Test carried out 50cm @ 45 degrees
Idle - 104.5 dB
3000rpm - 121 dB
5000rpm - 123 dB

May need a trackday exhaust!


----------



## WillRobDon (Jul 29, 2006)

That is loud! Maybe try a silencing decat first? To bring it down around 100?


----------



## wildboy (May 2, 2010)

I already have a Japspeed one in the garage!
Cat is on at the moment for MOT so will retest with that on, then fit the decat silencer and try that.
Lastly I will be cutting up my decat pipe and adding a 76mm diameter stainless flexi joint in it.
I will post up results as I get them.


----------



## Mikster (Feb 17, 2006)

Whoa thats loud...is that right


----------



## wildboy (May 2, 2010)

Mikster said:


> Whoa thats loud...is that right


I know lol, need to double check tomorrow at work and make sure I didn't have it setup wrong:nervous:
It is a calibrated sound meter though......


----------



## matty32 (Dec 18, 2005)

Glad you got round to measuring it mark


----------



## [email protected] (May 19, 2006)

Maybe the dB weighting was wrong? Should check it was set to read A weighting which is similar to the human ear & is what noise testing is generally measured against.
If it was set to say C weighting it would read a lot louder as the lower frequencies are not cut off as much as with A weighting.

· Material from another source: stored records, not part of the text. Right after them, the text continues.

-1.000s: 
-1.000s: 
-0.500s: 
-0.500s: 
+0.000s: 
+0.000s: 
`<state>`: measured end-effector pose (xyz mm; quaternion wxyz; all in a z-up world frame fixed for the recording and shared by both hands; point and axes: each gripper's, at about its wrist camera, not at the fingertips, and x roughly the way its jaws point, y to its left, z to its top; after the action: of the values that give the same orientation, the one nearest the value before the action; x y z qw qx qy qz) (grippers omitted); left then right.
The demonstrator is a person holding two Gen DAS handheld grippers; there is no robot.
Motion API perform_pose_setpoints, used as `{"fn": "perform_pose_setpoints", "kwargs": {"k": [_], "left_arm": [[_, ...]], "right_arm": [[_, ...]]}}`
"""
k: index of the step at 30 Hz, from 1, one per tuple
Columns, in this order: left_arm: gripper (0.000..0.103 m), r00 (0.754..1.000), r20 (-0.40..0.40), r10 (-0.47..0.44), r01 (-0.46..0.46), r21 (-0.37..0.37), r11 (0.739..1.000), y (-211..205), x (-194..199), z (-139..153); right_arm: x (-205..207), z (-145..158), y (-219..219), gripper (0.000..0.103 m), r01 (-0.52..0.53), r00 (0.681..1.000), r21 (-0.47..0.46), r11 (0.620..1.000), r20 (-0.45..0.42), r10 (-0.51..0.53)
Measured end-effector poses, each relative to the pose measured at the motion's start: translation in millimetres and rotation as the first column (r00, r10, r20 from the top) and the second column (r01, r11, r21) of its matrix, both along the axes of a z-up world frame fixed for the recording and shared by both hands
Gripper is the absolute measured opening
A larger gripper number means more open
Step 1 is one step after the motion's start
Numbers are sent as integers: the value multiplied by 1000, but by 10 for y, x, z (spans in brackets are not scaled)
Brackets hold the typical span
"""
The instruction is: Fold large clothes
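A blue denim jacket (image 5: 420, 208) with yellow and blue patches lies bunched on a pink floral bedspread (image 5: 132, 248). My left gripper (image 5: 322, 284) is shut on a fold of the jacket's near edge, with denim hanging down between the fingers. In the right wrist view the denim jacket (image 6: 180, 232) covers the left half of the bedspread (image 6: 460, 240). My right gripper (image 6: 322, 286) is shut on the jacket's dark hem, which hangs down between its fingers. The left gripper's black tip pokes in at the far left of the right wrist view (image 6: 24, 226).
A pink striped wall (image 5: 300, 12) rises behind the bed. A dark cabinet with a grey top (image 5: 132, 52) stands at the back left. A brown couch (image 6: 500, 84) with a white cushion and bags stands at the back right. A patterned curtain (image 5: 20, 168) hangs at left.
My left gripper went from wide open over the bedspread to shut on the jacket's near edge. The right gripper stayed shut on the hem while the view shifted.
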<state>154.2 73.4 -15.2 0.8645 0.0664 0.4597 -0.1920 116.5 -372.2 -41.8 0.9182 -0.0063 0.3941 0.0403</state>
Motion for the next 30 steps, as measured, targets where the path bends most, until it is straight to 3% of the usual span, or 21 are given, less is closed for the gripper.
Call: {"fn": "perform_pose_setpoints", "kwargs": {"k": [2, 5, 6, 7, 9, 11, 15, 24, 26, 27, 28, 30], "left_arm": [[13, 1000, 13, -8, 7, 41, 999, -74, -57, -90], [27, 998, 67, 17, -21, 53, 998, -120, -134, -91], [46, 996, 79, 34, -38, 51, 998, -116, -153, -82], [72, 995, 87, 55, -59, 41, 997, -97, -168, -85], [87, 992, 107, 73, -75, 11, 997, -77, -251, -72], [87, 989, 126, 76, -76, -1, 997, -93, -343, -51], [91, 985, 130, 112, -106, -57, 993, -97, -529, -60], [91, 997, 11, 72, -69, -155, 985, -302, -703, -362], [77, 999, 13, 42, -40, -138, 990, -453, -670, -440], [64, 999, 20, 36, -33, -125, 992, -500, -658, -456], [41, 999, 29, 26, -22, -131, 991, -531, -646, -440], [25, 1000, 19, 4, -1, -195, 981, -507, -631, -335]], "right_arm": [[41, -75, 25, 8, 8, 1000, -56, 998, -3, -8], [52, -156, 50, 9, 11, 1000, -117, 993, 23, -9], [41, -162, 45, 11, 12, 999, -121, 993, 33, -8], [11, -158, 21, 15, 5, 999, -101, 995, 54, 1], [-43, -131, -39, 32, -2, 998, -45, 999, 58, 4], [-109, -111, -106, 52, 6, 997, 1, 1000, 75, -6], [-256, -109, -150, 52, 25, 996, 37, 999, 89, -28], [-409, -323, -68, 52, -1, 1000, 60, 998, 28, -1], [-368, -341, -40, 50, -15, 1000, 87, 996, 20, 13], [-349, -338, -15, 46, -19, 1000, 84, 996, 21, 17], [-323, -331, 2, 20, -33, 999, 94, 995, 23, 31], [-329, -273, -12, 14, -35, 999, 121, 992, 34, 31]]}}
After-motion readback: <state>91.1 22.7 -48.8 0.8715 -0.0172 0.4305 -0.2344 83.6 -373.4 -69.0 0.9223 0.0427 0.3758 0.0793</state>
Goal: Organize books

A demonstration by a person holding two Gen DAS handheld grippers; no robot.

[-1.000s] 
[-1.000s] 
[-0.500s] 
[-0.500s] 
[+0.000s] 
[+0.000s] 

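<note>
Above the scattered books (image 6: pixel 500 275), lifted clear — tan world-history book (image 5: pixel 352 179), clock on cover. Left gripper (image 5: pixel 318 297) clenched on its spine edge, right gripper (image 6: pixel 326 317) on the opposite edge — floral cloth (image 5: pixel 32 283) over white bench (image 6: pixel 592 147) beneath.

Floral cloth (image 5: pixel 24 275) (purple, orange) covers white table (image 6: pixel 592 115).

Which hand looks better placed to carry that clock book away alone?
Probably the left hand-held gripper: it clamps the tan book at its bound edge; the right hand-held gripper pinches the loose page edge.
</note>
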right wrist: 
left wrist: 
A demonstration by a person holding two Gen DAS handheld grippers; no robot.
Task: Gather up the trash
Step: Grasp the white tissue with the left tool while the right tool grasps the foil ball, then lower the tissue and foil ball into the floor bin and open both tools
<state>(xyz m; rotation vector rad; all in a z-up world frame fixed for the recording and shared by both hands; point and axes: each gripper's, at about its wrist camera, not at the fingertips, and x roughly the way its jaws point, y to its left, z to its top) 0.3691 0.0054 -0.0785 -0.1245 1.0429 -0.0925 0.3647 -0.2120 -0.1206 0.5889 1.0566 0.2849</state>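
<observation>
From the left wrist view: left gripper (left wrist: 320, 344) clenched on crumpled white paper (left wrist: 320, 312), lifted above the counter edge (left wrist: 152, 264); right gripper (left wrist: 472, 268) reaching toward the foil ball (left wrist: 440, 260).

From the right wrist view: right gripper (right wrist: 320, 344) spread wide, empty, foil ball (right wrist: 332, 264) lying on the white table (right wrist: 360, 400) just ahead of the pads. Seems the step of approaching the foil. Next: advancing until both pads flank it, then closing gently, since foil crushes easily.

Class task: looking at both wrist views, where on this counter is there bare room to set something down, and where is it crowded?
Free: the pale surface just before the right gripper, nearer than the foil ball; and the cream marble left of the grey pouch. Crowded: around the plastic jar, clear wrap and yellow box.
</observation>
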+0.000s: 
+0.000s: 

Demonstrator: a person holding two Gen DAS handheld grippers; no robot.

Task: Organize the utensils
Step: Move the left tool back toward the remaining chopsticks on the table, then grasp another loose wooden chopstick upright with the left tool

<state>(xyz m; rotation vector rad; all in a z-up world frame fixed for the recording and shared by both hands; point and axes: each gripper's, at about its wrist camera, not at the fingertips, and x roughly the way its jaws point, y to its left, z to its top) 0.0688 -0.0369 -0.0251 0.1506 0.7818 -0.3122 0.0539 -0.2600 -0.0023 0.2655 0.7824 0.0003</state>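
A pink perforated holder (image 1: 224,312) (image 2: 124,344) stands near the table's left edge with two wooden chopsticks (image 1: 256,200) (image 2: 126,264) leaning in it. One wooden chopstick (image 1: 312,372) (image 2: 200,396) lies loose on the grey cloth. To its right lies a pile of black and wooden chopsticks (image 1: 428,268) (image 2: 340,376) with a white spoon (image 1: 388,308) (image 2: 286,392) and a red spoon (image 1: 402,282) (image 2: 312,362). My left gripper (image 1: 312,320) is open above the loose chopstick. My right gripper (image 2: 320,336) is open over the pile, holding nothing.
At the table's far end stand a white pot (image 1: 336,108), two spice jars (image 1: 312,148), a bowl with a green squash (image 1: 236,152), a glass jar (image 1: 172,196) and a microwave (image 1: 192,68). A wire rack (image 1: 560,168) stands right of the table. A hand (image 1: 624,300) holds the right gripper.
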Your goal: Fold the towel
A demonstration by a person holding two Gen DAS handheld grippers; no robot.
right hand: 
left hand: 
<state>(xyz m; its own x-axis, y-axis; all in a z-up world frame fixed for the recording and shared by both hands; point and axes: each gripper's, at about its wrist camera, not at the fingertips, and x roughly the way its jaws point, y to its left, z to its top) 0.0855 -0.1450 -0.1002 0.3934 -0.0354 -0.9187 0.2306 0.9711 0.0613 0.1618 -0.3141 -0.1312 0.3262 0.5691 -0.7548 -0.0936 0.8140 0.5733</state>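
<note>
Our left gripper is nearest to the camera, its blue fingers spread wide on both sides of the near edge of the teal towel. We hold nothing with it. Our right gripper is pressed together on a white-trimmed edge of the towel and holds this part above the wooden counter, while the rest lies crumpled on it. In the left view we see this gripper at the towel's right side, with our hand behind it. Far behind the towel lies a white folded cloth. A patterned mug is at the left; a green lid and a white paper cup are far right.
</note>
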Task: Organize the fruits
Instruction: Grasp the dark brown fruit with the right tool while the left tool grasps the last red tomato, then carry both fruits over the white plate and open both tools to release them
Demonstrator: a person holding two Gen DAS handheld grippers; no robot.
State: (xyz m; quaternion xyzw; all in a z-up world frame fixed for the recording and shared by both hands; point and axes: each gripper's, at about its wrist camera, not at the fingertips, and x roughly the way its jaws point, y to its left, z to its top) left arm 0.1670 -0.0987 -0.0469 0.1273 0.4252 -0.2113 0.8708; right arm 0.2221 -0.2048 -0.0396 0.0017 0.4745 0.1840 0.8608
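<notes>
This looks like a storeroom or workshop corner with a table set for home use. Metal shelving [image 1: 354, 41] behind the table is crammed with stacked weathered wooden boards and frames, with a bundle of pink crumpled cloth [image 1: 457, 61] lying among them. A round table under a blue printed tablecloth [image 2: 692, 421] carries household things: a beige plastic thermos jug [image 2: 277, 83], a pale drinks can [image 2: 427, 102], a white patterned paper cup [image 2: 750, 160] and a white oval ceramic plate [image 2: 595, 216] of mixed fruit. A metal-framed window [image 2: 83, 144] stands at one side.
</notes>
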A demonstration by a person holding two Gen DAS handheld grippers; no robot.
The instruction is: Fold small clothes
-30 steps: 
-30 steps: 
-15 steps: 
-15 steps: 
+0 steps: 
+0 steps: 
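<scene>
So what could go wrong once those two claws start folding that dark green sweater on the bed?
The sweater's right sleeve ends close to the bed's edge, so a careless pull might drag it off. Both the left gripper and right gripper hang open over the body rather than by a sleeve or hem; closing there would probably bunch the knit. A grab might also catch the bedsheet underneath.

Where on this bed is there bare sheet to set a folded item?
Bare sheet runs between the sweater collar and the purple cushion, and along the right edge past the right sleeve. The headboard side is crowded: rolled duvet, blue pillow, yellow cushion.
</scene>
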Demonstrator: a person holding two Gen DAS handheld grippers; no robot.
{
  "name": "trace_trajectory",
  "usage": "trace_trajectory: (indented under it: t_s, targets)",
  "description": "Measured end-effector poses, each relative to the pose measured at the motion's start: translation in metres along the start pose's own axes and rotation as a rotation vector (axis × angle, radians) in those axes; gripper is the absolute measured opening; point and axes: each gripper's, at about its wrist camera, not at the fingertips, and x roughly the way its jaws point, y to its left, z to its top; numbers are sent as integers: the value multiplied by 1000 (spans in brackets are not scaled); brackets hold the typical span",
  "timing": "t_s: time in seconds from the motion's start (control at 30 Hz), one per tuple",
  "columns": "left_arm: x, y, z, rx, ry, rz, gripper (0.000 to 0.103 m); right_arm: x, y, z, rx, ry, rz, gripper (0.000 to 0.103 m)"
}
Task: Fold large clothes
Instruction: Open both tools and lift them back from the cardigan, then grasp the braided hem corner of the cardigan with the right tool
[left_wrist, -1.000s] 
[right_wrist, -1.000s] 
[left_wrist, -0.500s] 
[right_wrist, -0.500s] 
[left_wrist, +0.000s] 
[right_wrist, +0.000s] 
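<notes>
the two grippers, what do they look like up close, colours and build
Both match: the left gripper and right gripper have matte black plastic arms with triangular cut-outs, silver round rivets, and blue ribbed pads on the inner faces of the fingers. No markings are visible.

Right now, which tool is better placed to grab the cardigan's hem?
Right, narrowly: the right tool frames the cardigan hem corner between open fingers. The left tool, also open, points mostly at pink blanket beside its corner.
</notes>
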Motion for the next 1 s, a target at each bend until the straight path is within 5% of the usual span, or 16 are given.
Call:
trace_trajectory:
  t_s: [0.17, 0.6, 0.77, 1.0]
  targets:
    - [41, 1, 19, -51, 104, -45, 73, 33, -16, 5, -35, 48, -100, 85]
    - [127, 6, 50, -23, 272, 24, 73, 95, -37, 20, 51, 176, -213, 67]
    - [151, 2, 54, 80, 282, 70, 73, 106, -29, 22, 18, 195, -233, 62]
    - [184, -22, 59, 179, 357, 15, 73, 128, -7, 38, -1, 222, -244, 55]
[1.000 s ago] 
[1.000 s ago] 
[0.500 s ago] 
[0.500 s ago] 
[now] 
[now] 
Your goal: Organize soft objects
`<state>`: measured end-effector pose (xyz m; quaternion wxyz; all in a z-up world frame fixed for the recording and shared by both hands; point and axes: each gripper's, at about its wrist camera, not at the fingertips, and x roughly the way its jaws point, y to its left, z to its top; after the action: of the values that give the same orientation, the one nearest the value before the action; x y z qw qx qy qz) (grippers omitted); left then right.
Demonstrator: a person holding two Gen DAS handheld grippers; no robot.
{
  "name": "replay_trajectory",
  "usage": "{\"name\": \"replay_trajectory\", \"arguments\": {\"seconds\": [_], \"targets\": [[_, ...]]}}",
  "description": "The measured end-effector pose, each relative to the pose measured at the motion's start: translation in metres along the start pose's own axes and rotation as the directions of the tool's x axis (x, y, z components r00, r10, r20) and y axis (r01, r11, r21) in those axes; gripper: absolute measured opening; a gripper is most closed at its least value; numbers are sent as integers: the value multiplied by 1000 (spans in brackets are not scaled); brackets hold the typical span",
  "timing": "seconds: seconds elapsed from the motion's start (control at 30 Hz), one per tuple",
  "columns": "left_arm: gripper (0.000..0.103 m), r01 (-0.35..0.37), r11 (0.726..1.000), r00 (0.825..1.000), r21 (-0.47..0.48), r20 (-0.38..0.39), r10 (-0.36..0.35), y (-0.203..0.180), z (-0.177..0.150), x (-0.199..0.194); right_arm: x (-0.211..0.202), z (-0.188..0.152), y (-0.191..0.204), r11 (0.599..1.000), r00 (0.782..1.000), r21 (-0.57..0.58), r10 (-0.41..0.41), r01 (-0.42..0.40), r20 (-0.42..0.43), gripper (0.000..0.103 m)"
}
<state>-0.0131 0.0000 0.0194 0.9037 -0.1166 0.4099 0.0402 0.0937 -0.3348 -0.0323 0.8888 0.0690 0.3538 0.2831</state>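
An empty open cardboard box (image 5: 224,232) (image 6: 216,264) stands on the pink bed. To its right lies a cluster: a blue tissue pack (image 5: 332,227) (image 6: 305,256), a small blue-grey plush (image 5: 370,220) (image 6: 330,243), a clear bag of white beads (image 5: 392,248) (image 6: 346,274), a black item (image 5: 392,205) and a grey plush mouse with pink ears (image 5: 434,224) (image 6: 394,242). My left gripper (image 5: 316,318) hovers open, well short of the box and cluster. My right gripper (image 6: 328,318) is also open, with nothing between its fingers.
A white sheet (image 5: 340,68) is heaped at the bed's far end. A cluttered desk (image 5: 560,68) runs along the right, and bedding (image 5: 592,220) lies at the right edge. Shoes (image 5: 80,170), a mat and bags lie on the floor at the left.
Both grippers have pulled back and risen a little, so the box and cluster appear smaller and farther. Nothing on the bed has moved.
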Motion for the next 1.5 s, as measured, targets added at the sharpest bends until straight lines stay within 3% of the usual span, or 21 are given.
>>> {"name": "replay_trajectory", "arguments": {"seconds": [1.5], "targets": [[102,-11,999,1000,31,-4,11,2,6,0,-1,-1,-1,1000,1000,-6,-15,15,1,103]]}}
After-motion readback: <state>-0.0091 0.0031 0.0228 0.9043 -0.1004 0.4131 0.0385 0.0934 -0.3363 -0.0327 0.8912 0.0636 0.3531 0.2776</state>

Also thought it was generally measured at 1m distance? Just measuring it at 1m would probably drop it by at least 3dB


----------



## carbonfootprint (Apr 21, 2010)

Sounds too loud, that's jet territory I think


----------



## tarmac terror (Jul 16, 2003)

MSA blue book says 0.5m at 45°. 
Reg 5.18.1 (although my source may well be an old one!!)

TT


----------



## wildboy (May 2, 2010)

Yep had a check and it was C-weighted doh!
Once my mot is done later this week I will redo all the tests and post the results.

Did seem a bit high.


----------



## mambastu (Feb 13, 2002)

Interesting to see how noisy the Tomei TI is as a 3.5" system. My old 3.1" Blitz NUR Spec R tested at 115db at 4000 rpm at Goodwood a few years so I had to replace the rear box with a quiet mild steel Jetex 3" rear box for trackdays. New exhaust will be a custom 4" system but hoping to use large boxes to get it quiet enough for track use.

Cheers

Stu


----------



## Steve (Sep 21, 2001)

Yup that's loud, you mite get yer collar felt chap


----------



## mhhforyou (Jul 12, 2012)

Do you also measured with the silencer from the Ti? 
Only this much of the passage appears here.